Nurses Week’s grand finale is the celebration of Florence Nightingale’s birthday. Images and statues depict Florence as she was—a compassionate and ambitious caregiver and advocate for public health.
Her sense of responsibility and strong work ethic are evident. What might not come though clearly at first glance is her grit and sheer will to not conform to societal expectations and subpar industry standards.
We know today’s nursing community can relate to being seen as a 24/7/365 caregiving machine with a rebel lying just under the surface. One that doesn’t settle for ordinary or simply accept situations at face value.
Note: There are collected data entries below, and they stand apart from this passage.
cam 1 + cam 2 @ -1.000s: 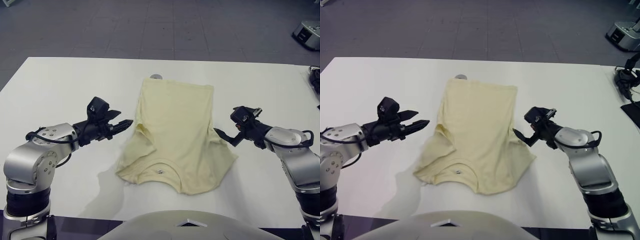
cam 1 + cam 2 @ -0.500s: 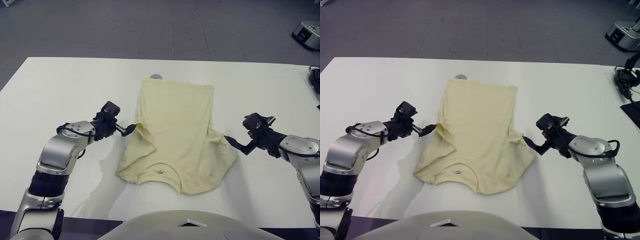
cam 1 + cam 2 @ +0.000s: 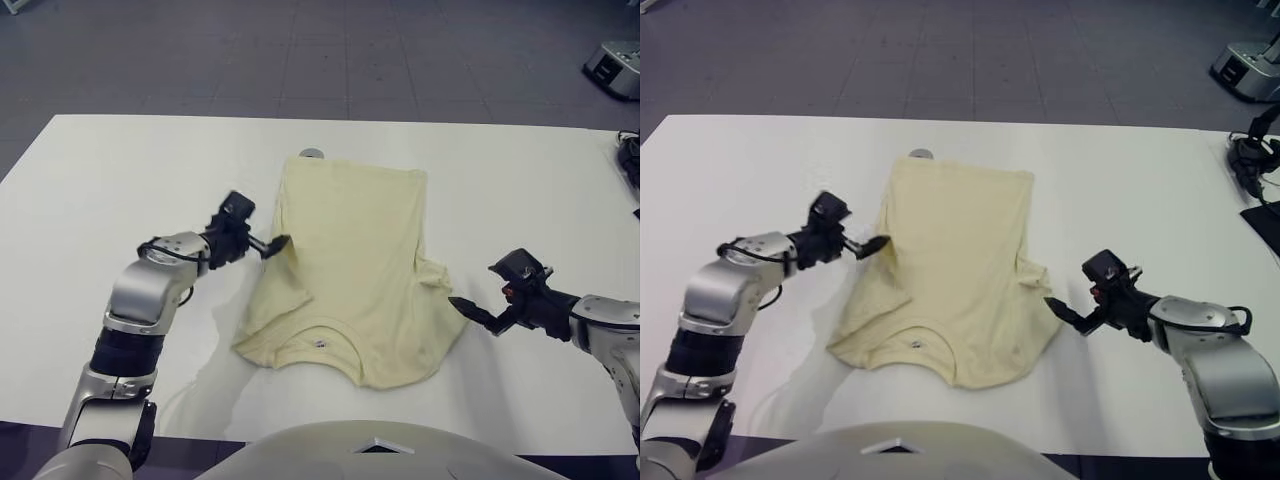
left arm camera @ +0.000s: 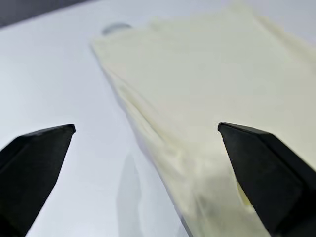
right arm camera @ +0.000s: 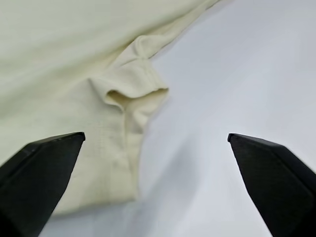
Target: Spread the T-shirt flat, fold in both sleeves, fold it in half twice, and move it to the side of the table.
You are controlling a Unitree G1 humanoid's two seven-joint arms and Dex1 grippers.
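Left gripper [image 4: 146, 127] and right gripper [image 5: 156, 134] low, forward, jaws wide apart.

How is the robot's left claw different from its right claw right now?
The left gripper is farther up the table, halfway along the T-shirt's left side; the right gripper is nearer the robot, by the shirt's right side. The left gripper straddles a plain side edge; the right gripper faces a bunched sleeve. Both are open and point inward at the shirt.
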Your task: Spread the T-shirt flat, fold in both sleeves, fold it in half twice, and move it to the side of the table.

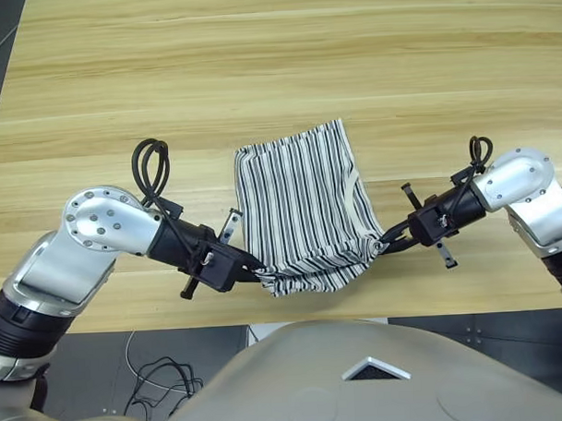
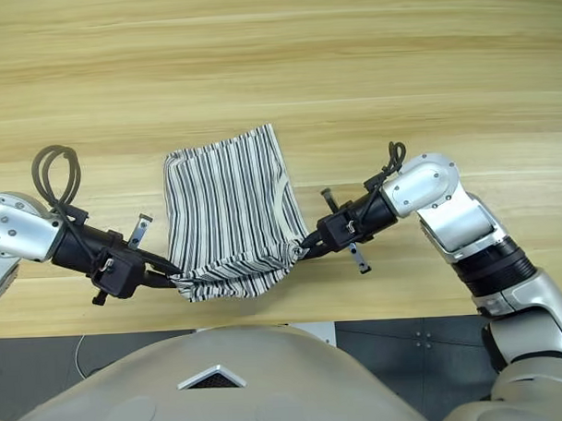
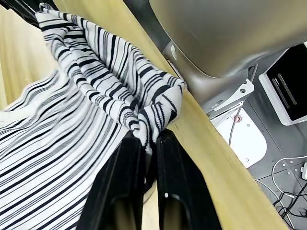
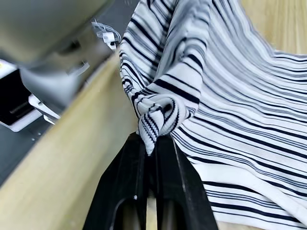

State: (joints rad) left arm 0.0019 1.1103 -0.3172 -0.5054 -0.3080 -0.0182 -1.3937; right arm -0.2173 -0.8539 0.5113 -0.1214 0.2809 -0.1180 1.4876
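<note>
A black-and-white striped T-shirt (image 1: pixel 299 205) lies folded into a narrow shape on the wooden table (image 1: pixel 276 63), its near edge bunched close to the table's front. My left gripper (image 1: pixel 261 272) is shut on the near left corner of the T-shirt (image 3: pixel 86 86); the cloth is pinched between the black fingers (image 3: pixel 120 177). My right gripper (image 1: pixel 384 246) is shut on the near right corner of the T-shirt (image 4: pixel 230 96), a wad of fabric sticking up between its fingers (image 4: pixel 127 177). The stretch of cloth between the two grippers sags in a fold.
The table's front edge (image 1: pixel 377 311) runs just below both grippers. Beyond it, on the floor, lie cables (image 1: pixel 148 372) and white equipment (image 3: pixel 244 139). Bare wood spreads behind and to both sides of the shirt.
</note>
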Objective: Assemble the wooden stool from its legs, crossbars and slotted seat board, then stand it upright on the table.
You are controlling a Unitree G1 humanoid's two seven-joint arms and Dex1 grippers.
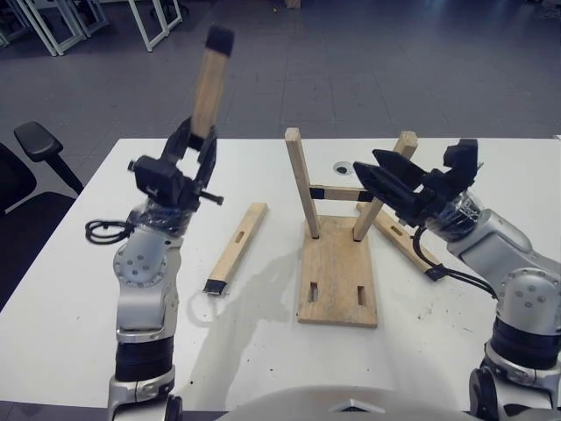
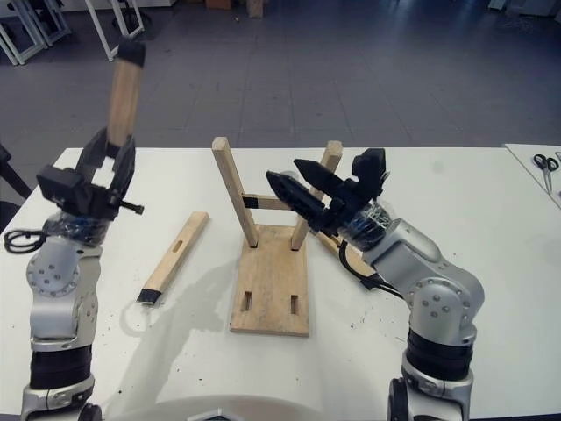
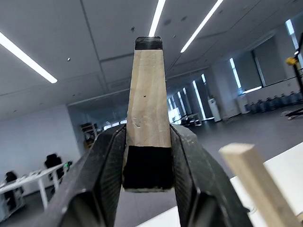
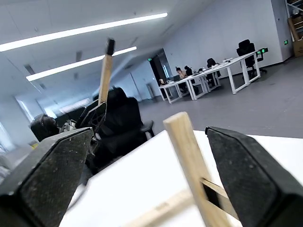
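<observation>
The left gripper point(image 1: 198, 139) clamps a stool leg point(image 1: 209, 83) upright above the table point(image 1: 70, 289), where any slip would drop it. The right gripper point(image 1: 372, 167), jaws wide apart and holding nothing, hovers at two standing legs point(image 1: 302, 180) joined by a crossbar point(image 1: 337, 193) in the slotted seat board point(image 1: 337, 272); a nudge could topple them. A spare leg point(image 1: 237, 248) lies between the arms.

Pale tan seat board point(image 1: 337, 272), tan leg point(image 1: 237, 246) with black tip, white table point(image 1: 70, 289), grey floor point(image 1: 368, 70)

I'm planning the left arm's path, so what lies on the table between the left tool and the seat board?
A loose slotted leg lies flat there, touching neither the seat board nor the left tool, seen in both eye views.
</observation>
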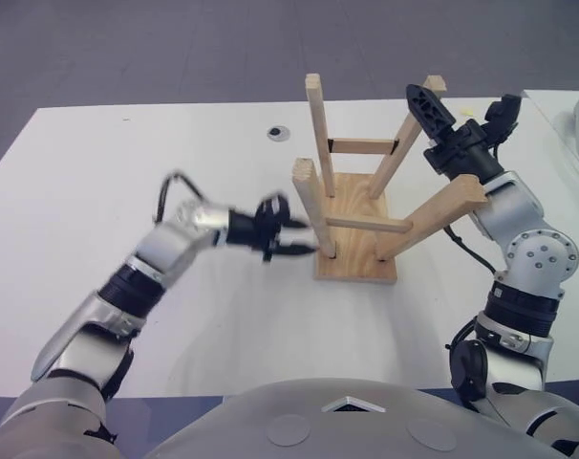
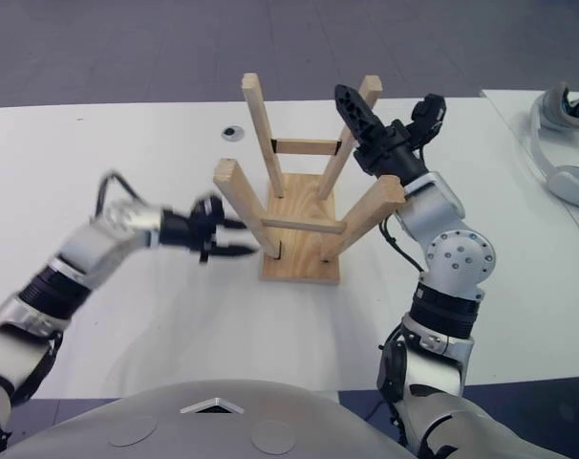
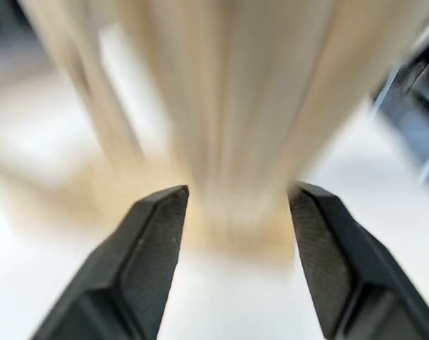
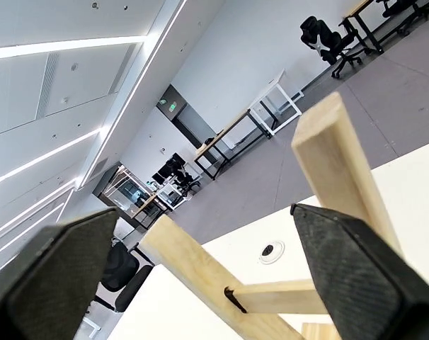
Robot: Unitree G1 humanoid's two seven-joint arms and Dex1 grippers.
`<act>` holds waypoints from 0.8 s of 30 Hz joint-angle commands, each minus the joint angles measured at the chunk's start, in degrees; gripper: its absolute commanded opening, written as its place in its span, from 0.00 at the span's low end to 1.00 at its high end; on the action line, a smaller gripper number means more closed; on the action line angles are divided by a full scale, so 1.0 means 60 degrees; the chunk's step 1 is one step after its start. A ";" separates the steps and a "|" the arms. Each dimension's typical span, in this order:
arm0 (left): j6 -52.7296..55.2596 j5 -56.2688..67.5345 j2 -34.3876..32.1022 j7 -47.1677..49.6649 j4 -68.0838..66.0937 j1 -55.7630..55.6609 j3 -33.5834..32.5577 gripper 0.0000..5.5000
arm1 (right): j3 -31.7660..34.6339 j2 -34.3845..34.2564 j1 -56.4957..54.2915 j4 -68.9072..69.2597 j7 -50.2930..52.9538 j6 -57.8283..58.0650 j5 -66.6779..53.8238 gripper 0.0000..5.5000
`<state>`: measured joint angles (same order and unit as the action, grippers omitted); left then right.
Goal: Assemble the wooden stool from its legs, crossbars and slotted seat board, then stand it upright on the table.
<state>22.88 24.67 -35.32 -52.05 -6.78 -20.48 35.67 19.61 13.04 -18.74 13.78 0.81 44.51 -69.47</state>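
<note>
The wooden stool stands upside down on the white table, its seat board (image 1: 356, 260) flat and its legs pointing up, joined by crossbars (image 1: 364, 146). My left gripper (image 1: 302, 235) is open low at the near-left leg (image 1: 311, 203), close to where it meets the board. In the left wrist view its fingers (image 3: 154, 237) stand apart with that leg (image 3: 236, 106) just ahead between them. My right gripper (image 1: 466, 107) is raised beside the top of the far-right leg (image 1: 406, 139), open. Its wide-spread fingers (image 4: 363, 280) frame that leg's end (image 4: 335, 159).
A round cable grommet (image 1: 278, 133) sits in the table behind the stool to the left. A second white table at the right carries a white headset (image 2: 568, 143). Bare tabletop (image 1: 127, 172) spreads left and in front of the stool.
</note>
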 commanded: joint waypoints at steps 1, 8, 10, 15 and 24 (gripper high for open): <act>0.1609 -0.2806 -0.0224 0.1221 -0.2528 0.1341 0.1834 0.57 | -0.0550 -0.0197 -0.0087 0.0262 0.0211 0.0301 -0.0056 0.82; 0.1135 -0.2489 -0.1180 0.2067 -0.1717 0.1697 0.0199 0.75 | -0.0706 -0.0279 -0.0058 0.0325 0.0152 0.0102 -0.0005 0.82; 0.1306 -0.2038 -0.1910 0.1724 -0.0995 0.1680 -0.0564 0.75 | -0.0654 -0.0221 -0.0011 0.0363 0.0142 0.0053 -0.0015 0.82; 0.0321 -0.1654 -0.2938 0.0250 -0.1250 0.1180 -0.2026 0.75 | -0.0361 0.0162 -0.0334 0.0121 -0.0092 -0.0062 0.0055 0.82; -0.0156 0.1974 -0.0256 0.1090 0.0584 -0.2622 -0.6782 0.75 | -0.0412 0.1409 -0.1367 0.0697 -0.0989 0.0340 -0.0011 0.82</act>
<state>21.92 34.38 -38.74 -46.28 -5.94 -31.28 -2.76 17.48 18.82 -24.04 14.88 -3.41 44.79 -67.73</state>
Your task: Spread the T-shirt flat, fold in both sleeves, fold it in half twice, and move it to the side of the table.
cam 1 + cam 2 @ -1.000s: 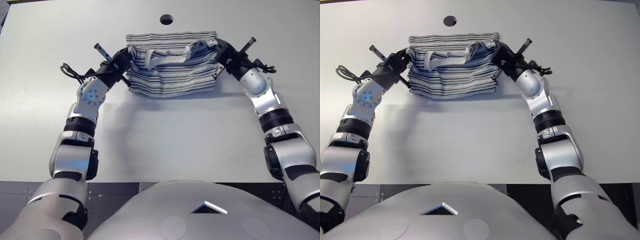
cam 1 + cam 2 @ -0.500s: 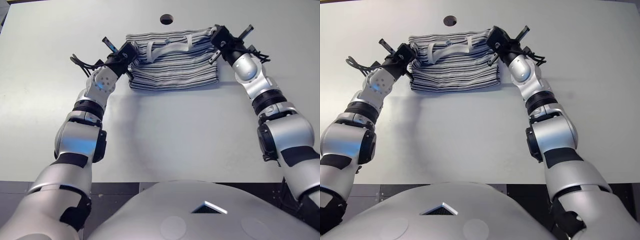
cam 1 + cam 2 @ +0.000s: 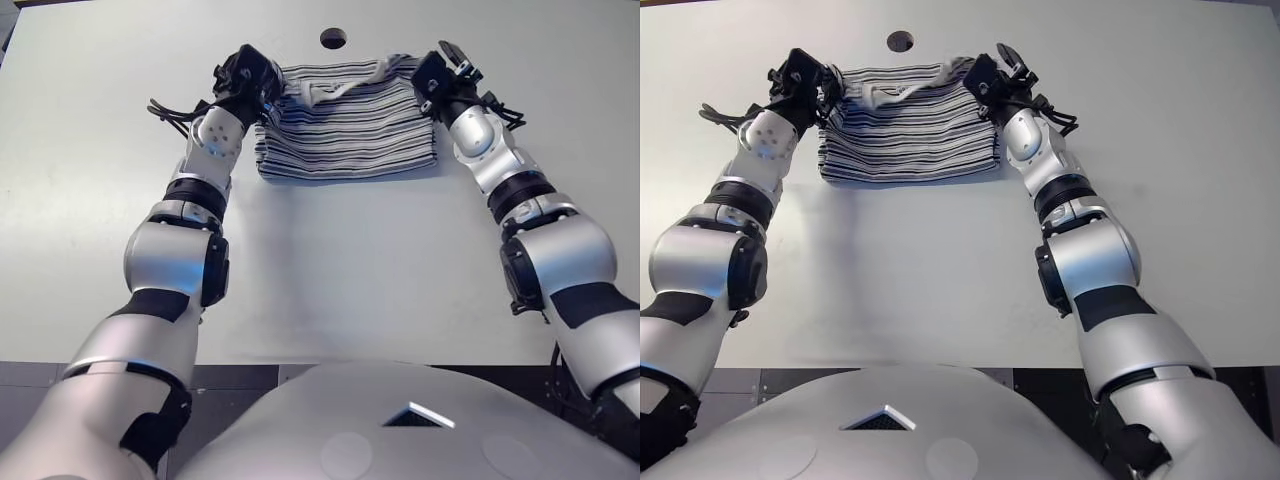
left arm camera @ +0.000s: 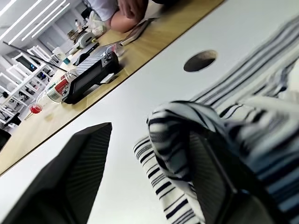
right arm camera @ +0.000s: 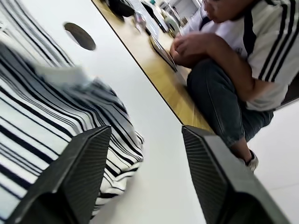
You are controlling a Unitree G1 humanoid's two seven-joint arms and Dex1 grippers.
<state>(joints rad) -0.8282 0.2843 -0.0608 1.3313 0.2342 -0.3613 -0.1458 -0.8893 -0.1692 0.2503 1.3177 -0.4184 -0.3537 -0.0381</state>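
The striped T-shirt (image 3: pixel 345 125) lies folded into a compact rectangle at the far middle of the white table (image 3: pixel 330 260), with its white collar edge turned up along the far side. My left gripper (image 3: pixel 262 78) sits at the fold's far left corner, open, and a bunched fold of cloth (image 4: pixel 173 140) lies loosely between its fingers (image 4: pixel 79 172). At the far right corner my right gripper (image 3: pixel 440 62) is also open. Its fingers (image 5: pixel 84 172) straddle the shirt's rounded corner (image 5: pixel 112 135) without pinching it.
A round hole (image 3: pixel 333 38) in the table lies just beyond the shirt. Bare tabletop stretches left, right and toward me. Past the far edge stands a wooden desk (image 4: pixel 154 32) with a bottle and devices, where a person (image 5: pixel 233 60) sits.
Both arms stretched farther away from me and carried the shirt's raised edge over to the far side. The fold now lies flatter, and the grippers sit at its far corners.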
A recent Facebook photo caption contest let LRS’ fans and followers put their relatable spin on Florence images—a fun way to peek back while looking inward as a person in the same profession.
Today, we’re calling Nurses Week 2018 a wrap with a quick overview of a few ways Florence Nightingale’s faith and nonconformist mindset lead by example and raised the bar on healthcare standards.
Following a Baller’s Calling
Named after the Italian town of her birth, Florence Nightingale grew up in a wealthy household primarily around England. With that came the expectation to marry a man of perceived like status.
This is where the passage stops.